Exercise goal
Word for word, retype the first line of the records and every following line through the one containing "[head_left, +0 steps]".

------

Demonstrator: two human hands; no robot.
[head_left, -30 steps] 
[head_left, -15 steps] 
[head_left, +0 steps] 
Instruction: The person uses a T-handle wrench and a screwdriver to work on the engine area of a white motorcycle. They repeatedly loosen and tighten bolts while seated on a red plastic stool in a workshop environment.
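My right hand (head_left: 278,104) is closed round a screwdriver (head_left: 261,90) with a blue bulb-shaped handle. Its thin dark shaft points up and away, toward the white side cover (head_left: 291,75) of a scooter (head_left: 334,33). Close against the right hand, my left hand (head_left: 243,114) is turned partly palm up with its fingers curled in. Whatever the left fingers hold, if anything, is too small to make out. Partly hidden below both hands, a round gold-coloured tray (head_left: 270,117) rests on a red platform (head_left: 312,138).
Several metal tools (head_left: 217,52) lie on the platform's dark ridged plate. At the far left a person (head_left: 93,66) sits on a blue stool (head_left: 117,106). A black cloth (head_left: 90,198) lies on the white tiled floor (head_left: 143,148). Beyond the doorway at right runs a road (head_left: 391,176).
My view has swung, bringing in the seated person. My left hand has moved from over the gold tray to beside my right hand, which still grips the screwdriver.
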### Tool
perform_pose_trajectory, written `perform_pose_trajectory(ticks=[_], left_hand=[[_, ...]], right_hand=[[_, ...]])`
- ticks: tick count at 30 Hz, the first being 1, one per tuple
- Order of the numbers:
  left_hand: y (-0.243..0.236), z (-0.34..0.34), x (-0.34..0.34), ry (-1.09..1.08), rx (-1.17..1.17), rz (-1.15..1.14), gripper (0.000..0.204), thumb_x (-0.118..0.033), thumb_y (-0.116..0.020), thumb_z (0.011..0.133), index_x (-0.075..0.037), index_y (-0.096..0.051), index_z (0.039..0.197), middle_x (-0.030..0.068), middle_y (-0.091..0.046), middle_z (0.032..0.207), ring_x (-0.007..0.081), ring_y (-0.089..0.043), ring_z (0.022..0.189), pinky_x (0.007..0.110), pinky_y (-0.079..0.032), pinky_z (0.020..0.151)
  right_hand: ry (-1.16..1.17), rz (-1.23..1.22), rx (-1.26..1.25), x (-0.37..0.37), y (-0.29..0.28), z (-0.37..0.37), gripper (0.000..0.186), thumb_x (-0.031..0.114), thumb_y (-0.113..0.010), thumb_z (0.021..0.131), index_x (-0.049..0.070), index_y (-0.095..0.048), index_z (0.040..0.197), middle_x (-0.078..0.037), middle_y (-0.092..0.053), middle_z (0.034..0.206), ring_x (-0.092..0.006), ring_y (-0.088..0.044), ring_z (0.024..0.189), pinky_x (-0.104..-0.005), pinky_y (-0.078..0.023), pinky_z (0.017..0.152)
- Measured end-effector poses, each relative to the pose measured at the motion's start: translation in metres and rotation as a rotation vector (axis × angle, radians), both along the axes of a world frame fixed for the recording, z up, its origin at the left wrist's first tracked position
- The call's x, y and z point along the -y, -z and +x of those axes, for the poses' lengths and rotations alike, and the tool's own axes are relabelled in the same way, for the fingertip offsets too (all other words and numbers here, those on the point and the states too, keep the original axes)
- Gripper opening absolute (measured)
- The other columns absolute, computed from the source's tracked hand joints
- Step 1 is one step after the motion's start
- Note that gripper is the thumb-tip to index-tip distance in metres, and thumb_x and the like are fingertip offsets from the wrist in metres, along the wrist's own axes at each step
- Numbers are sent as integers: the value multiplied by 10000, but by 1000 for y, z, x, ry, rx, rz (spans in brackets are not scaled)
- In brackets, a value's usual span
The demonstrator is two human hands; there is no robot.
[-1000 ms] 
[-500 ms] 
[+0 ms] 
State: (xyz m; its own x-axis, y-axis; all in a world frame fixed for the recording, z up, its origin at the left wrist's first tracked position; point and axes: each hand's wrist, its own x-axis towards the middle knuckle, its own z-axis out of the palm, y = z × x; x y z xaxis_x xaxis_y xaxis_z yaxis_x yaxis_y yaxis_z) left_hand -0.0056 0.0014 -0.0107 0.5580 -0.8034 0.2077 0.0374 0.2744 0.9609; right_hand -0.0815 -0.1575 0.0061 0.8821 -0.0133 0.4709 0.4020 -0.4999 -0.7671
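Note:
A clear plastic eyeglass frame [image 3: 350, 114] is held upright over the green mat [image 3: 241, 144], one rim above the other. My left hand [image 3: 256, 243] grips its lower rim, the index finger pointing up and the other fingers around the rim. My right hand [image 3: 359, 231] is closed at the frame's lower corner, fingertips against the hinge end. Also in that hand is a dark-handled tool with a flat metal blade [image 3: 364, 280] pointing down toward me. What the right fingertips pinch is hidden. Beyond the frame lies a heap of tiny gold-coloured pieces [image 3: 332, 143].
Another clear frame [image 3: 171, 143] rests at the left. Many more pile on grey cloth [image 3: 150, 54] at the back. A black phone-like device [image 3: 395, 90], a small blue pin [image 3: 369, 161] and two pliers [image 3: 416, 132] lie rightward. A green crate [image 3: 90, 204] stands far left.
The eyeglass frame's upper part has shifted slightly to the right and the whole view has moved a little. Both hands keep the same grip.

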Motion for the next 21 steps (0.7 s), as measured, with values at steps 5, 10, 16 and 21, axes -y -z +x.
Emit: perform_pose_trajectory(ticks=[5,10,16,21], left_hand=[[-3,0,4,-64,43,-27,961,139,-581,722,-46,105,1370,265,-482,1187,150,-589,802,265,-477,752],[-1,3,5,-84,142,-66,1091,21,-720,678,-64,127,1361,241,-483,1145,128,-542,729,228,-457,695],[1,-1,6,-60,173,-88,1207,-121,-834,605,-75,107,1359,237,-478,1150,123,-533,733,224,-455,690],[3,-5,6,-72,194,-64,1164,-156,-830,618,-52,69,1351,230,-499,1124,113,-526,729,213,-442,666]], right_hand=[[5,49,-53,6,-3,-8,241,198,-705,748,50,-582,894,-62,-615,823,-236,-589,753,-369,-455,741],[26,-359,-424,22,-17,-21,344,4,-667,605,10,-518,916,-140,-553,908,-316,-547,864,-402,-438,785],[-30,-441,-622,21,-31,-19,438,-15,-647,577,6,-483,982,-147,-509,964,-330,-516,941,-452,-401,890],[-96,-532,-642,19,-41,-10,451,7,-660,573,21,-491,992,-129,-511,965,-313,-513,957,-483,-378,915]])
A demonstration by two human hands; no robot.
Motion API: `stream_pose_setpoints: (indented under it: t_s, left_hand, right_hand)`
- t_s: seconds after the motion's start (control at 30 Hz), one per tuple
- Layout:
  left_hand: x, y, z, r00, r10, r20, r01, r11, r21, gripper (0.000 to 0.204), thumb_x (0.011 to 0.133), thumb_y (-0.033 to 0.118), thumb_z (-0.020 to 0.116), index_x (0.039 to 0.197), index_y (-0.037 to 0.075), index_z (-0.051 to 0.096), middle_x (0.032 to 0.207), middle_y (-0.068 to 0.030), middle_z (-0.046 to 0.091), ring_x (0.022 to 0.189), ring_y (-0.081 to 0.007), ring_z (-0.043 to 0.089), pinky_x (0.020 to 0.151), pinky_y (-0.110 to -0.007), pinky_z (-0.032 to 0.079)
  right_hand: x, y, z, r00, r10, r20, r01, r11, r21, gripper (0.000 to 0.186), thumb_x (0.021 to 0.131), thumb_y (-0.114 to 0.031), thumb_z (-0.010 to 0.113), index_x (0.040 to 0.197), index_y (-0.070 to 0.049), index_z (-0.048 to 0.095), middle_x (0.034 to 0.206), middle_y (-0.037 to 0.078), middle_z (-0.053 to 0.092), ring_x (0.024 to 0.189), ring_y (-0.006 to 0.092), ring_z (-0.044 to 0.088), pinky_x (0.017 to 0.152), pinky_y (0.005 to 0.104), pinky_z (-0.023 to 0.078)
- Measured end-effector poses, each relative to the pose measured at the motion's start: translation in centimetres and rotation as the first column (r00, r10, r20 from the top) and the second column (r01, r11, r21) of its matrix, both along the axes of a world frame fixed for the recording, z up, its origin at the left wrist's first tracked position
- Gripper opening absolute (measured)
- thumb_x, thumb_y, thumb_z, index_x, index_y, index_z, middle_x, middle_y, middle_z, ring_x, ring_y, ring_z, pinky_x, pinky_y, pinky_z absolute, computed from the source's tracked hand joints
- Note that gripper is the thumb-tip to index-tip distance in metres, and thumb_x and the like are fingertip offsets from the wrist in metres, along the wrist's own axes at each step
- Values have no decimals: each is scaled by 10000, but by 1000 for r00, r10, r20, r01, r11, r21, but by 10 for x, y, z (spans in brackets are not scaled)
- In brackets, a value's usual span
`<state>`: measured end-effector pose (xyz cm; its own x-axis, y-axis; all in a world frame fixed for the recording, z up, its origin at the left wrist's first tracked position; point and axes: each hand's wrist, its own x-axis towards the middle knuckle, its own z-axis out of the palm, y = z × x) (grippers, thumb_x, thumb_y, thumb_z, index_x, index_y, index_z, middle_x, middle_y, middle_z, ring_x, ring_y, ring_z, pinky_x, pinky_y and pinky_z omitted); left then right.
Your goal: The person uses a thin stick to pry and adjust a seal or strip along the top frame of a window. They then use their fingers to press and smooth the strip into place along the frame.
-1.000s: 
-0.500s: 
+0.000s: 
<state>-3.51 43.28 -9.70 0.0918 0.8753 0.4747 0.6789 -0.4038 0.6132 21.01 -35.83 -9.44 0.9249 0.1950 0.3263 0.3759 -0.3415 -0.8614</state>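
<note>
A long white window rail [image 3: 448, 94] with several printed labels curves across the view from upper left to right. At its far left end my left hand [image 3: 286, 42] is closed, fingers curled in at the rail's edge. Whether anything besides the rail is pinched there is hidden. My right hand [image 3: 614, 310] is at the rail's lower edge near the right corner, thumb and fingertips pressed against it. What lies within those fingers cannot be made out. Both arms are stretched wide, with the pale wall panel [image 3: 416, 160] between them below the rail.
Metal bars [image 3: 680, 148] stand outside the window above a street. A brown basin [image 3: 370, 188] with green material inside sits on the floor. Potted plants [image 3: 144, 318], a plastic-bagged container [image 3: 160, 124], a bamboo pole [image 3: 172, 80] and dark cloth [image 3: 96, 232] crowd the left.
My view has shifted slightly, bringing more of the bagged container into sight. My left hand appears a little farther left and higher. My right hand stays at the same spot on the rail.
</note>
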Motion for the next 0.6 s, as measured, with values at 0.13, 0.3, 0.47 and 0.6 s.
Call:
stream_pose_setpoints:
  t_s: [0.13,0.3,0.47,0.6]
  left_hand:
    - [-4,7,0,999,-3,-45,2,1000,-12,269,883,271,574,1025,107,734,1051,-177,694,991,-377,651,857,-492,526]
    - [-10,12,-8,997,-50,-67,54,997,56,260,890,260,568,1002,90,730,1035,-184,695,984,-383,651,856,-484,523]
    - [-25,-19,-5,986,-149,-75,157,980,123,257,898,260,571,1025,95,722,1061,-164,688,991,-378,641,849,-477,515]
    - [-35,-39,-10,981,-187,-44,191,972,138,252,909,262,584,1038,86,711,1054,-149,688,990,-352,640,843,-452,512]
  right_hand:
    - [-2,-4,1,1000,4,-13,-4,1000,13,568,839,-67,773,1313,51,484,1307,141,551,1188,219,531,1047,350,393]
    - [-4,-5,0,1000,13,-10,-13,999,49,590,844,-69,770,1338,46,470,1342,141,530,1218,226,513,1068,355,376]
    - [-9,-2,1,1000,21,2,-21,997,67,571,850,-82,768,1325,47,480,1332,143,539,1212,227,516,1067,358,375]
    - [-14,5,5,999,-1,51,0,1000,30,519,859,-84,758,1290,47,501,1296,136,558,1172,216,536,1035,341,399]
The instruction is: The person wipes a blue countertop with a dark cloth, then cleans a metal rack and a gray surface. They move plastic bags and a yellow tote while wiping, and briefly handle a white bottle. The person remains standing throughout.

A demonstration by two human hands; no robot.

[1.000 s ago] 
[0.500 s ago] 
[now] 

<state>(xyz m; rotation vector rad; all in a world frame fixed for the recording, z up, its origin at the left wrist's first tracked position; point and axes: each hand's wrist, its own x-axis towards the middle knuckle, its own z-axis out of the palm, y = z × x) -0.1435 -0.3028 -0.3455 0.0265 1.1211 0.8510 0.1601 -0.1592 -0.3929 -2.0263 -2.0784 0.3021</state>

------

Answer to this problem
Demonstrator: two human hands; no robot.
[head_left, -30 steps] 
[head_left, -15 steps] 
[head_left, +0 steps] 

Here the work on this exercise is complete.